Mapping Contributions to Clinical Signs

Once the contribution of each clinical sign was defined, we used Table 1 to link the contributions with actual values of the clinical signs. In cases in which the contribution indicates a range for the possible values (as with the heart rate, respiration rate, and oxyhemoglobin saturation) or several options (as with the vocal sound and muscle tone), the specific value was randomly selected. The change in the value of each clinical sign was designed to start at a randomly selected moment within the first 15% of the scenario length, reach its middle value at a randomly selected moment within 15% of the middle of the scenario, and reach its end value at a randomly selected moment within the last 15% of the scenario length.

Face Validity

The specifications for each simulated case were reviewed by medical experts. In response to the experts' comments, slight adjustments were made in a few cases in which the randomization process had produced a combination of values that seemed physiologically implausible. The values of the clinical signs were used for programming the scenarios into the simulator.

Production of the Scenarios and the Recordings

Programming the Simulator

The Laerdal SimNewB simulator was chosen for this study because it was specifically developed to support neonatal resuscitation practitioners and researchers. A detailed survey of the simulator, exploring its capabilities and limitations, was performed as part of the design phase. A summary of our findings is presented herein.
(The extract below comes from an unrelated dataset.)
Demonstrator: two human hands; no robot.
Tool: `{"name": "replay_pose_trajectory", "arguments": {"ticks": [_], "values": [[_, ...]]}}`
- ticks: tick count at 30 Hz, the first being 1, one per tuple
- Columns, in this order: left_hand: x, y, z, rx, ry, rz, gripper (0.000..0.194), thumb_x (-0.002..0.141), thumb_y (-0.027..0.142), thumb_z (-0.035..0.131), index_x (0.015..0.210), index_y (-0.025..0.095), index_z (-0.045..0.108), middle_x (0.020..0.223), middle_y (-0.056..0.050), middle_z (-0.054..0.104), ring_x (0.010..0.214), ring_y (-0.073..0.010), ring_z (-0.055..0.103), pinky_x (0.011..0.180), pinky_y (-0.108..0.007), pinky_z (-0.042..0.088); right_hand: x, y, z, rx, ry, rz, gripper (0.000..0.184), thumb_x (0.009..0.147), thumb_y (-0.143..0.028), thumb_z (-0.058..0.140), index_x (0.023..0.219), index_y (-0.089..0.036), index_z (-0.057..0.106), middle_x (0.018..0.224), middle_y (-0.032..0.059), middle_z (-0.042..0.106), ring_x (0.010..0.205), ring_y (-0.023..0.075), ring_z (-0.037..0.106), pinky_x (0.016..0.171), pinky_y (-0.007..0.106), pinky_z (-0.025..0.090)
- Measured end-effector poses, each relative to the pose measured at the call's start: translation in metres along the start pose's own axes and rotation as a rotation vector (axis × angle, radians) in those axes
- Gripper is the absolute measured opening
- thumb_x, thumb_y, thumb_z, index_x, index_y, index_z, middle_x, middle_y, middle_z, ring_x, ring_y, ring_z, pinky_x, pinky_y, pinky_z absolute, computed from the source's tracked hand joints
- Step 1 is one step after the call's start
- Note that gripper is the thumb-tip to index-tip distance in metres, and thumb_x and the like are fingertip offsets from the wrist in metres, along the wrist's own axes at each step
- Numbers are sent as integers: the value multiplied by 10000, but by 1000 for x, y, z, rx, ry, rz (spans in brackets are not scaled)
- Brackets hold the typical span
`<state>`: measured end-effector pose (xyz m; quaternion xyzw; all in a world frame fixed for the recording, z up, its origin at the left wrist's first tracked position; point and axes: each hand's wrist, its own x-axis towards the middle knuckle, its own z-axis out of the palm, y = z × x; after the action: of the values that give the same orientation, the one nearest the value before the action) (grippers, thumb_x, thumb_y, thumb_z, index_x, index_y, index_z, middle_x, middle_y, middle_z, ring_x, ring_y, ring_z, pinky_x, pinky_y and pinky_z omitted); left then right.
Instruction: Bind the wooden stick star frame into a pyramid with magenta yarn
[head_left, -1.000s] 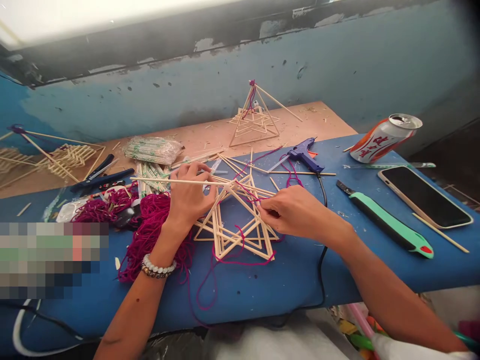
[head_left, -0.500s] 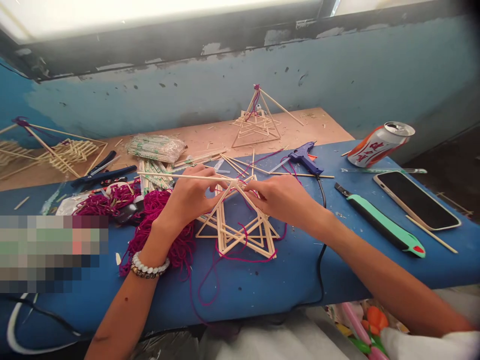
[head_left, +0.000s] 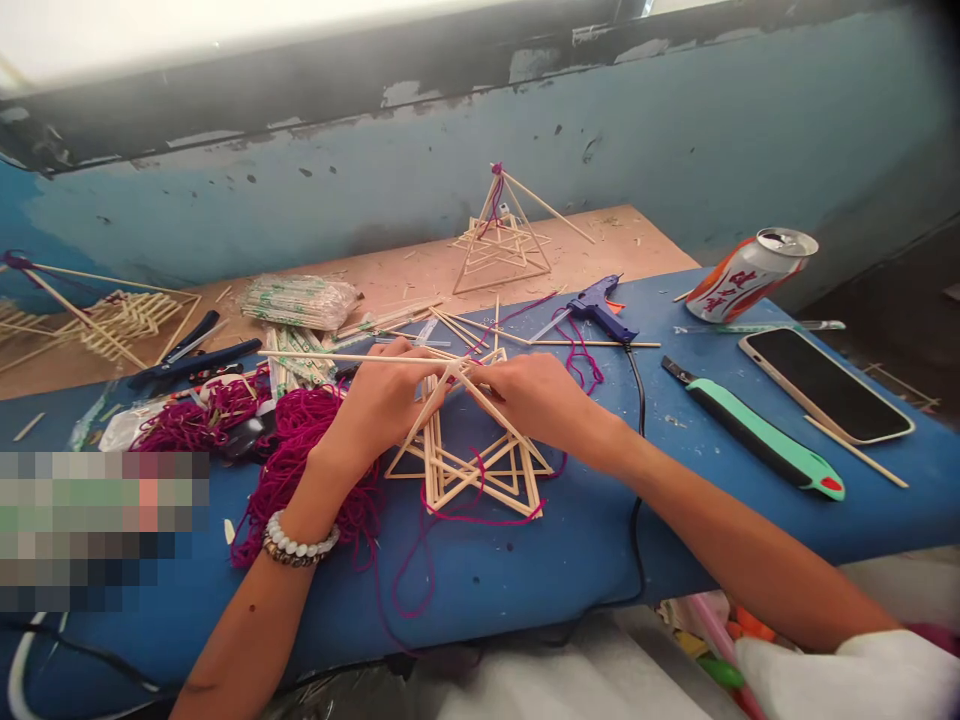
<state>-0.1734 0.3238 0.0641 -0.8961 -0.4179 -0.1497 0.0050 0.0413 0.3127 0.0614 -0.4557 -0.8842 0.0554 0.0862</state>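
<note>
A star-shaped frame of thin wooden sticks (head_left: 480, 470) lies on the blue table (head_left: 525, 570), with magenta yarn (head_left: 465, 518) looped round it. My left hand (head_left: 379, 395) pinches the joint where several raised sticks meet, near a long stick (head_left: 322, 357) pointing left. My right hand (head_left: 529, 395) is closed at the same joint from the right, fingers pinched on the sticks and yarn. A heap of magenta yarn (head_left: 300, 450) sits under my left wrist.
A blue glue gun (head_left: 596, 305), a green-handled knife (head_left: 757, 440), a phone (head_left: 825, 385) and a tipped can (head_left: 739, 275) lie to the right. Stick pyramids (head_left: 499, 235) stand behind. Packets of sticks (head_left: 296, 300) and black pliers (head_left: 191, 355) lie left.
My right hand has moved up and left from the frame's right side to the raised joint, meeting my left hand there. The left hand has kept its hold.
</note>
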Motion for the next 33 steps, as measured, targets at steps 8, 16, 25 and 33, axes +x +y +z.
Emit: {"name": "replay_pose_trajectory", "arguments": {"ticks": [8, 16, 25, 33], "values": [[1, -2, 5, -120, 55, -51, 175, 913, 347, 647, 1020, 257, 754, 1007, -25, 775, 880, -246, 632, 799, -387, 483, -3, 6, 6, 79, 88, 18, 344, 1029, -338, 412, 969, -189, 717, 836, 47, 752, 708, 159, 632, 588, 306, 193], [1, -3, -3, -29, 88, -19, 179, 924, 331, 612, 1013, 243, 741, 1007, -50, 724, 934, -254, 608, 874, -422, 478, -5, 11, 9, 84, 102, -35, 310, 1021, -290, 413, 1021, -172, 700, 899, 62, 750, 732, 157, 629, 588, 315, 170], [24, -10, -30, 150, -208, 155, 205, 951, 343, 565, 936, 260, 752, 913, -47, 721, 844, -232, 584, 782, -383, 409, -7, 11, 9, 80, 75, -52, 304, 1022, -282, 402, 965, -158, 674, 857, 57, 739, 704, 154, 631, 567, 313, 144], [34, -5, -25, 198, -258, 132, 146, 899, 304, 616, 845, 246, 738, 847, -37, 732, 845, -246, 614, 765, -364, 377, -8, 12, 11, 101, 99, -96, 300, 1020, -272, 415, 919, -147, 668, 839, 74, 734, 715, 168, 651, 570, 313, 179]]}}
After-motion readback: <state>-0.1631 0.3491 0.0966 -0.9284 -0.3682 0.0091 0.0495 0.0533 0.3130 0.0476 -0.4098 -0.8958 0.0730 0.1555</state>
Heart rate (manifesting as heart sounds audible with a stethoscope and pulsations palpable in the umbilical cord stump and brachial area) and breathing (breath sounds audible with a stethoscope and visible as chest wall movement) are the most realistically simulated clinical signs. Expiratory “grunting,” a typical sign of respiratory distress in newborns, and crying can also be simulated. A patient monitor can be used to display heart rate and oxyhemoglobin saturation readings. Skin color over the face can be changed from bluish to pink, but this capability was difficult to see clearly in the recordings. Alterations in muscle tone and movements can also be simulated. Representing “reflex irritability” is more difficult, although some limb movement or vocalization can be used.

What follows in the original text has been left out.